Figure 7 shows the Rietveld analysis outputs for the heat-treated CuSbS2 powders. The values obtained for the R factors (Rexp = 2.29% and Rwp = 5.20%) confirm the good level of the refinement with the orthorhombic structure with the space group Pnma (62). The obtained Rietveld refined structural lattice parameters and the atomic coordinates of the constituent elements of Cu, Sb and S are listed in Table 1 and Table 2, respectively. As expected, these results put in evidence the recovery of the crystal structure due to the heat treatment, and as a consequence, the lattice parameters are closer to the standard values for the chalcostibite orthorhombic structure from the COD 9,003,580 file (Table 1) and in good agreement with the values reported in the literature [11]. Moreover, this was also supported by the crystallite size determined for the heat-treated CuSbS2 powders, which was calculated to be 141(5) nm, and consequently, greater than the crystallite-size value shown above (26.5(4) nm) for the mechanochemically synthesized powders.

Figure 7

Rietveld refinement of the XRD pattern of mechanochemically synthesized CuSbS2 powders heat-treated at 350 °C/24 h.

Table 1

Results of the Rietveld refinement for the lattice parameters of the mechanochemically synthesized CuSbS2 powders and of the heat-treated CuSbS2 powders. For comparison purposes, the standard values from the COD 9,003,580 file are also shown.

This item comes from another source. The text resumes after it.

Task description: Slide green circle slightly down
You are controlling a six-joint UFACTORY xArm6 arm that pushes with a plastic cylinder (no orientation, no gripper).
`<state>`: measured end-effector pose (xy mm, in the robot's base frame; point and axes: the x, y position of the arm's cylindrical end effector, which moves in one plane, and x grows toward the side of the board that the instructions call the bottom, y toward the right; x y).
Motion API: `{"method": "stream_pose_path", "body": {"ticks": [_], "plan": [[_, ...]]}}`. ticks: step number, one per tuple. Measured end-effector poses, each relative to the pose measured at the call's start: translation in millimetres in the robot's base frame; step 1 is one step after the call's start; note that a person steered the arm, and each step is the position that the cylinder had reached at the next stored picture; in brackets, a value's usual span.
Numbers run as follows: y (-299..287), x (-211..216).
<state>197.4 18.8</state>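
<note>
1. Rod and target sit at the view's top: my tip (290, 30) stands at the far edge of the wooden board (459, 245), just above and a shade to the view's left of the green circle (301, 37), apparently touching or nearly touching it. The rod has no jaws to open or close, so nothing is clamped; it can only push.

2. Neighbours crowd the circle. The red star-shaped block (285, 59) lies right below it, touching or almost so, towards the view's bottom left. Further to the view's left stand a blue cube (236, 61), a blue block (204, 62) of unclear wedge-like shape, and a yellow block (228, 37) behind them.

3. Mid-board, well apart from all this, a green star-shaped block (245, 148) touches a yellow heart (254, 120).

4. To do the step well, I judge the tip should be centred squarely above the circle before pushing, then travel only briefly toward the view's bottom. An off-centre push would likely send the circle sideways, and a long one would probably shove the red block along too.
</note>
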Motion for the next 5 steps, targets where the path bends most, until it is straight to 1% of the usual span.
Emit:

Lattice Parameter (Å)	MCS	Heat Treated	COD 9,003,580 File
a	6.0222 (2)	6.02061 (4)	6.018
b	3.80317 (16)	3.80171 (2)	3.7958
c	14.5043 (6)	14.50051 (10)	14.495

Table 2

Atomic coordinates (x, y and z) determined by the Rietveld refinement of the constituent elements of Cu, Sb and S of the heat-treated CuSbS2 powders.

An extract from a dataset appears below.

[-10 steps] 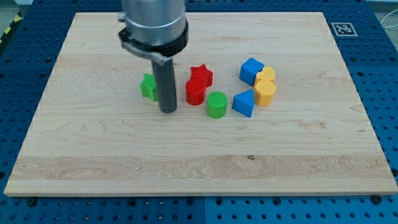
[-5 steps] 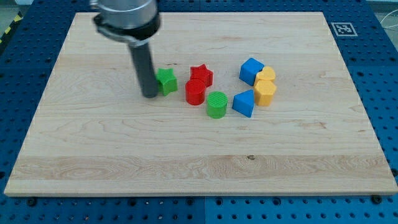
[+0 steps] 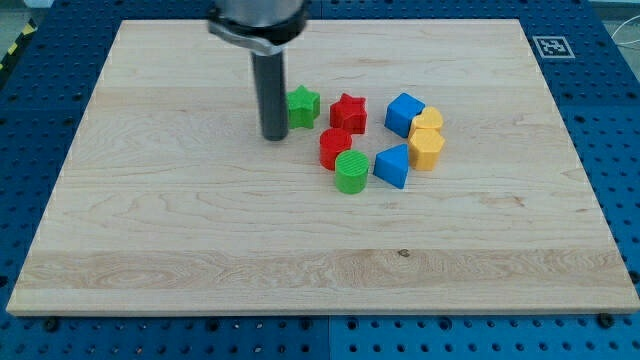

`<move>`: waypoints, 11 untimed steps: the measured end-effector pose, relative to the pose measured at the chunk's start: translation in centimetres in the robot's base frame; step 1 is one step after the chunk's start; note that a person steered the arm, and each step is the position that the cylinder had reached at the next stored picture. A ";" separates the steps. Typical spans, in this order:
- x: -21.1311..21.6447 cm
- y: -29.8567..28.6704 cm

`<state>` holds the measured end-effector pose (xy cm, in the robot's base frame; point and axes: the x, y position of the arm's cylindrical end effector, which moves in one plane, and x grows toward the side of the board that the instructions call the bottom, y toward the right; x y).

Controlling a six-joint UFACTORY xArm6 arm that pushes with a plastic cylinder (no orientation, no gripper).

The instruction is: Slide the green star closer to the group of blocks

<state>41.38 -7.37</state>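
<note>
The green star [image 3: 303, 106] lies on the wooden board [image 3: 150, 220], just left of the red star [image 3: 348, 113]. My tip [image 3: 274, 136] is down on the board at the green star's left side, touching or nearly touching it. To the right lie a red cylinder [image 3: 335, 147], a green cylinder [image 3: 351, 171], a blue wedge-like block [image 3: 392, 165], a blue cube [image 3: 404, 113] and two yellow blocks [image 3: 426, 143].
The board rests on a blue perforated table [image 3: 40, 80]. A black-and-white marker tag [image 3: 552, 45] sits at the board's top right corner. The arm's grey body [image 3: 256, 18] hangs over the board's top edge.
My tip has moved right and slightly up. The green star has slid right toward the red star. The red star and red cylinder have shifted a little to the right.
</note>
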 end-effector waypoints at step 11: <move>-2.7 4.8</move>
<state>38.72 -2.58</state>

Element	Site	Atomic Coordinates
		x	y	z
Cu	4c	0.7522	0.2500	0.6724
Sb	4c	0.2260	0.2500	0.0633
S (1)	4c	0.6221	0.2500	0.0950
S (2)	4c	0.3706	0.2500	0.6756

As shown in Figure 8, and explained in Section 2. Materials and Methods, the Eg estimation was performed by extrapolating the linear region of the Tauc plot to the horizontal axis and considering the intersecting point [35,36]. This has led to an Eg of 1.41 eV for the mechanochemically synthesized chalcostibite material, which is consistent with the theoretical and experimental values reported in the literature [11,15]. Consequently, the produced chalcostibite materials possess the expected optical characteristics. Considering that the optimal Eg should be in the range of 1.0–1.5 eV, the obtained result is very promising and can facilitate their potential application as an alternative absorber material for thin film solar cells. Thus, the ability to form thin films from the mechanochemically synthesized CuSbS2 powder, also using nonvacuum processes, is important for solar-cell fabrication and is being the subject of current studies.

Figure 8

Tauc plot for the CuSbS2 compound directly produced by mechanochemical synthesis.

4. Conclusions

Powders of CuSbS2, having orthorhombic structure with the space group Pnma (62), were synthesized directly through a short 2 h-duration mechanochemical step. The absence of any phase transformation with the heat treatment at 350 °C for 24 h, demonstrated the strong structural stability of the produced phase. The band-gap energy of the CuSbS2 powders was estimated by extrapolation to be of 1.41 eV, in good agreement with the values reported in the literature. The mechanochemically synthesized CuSbS2 compounds can then be considered suitable to be used as absorber materials for thin-film solar cells. Furthermore, the mechanochemical synthesis process proved to be a viable and promising route for the preparation of materials for photovoltaic applications.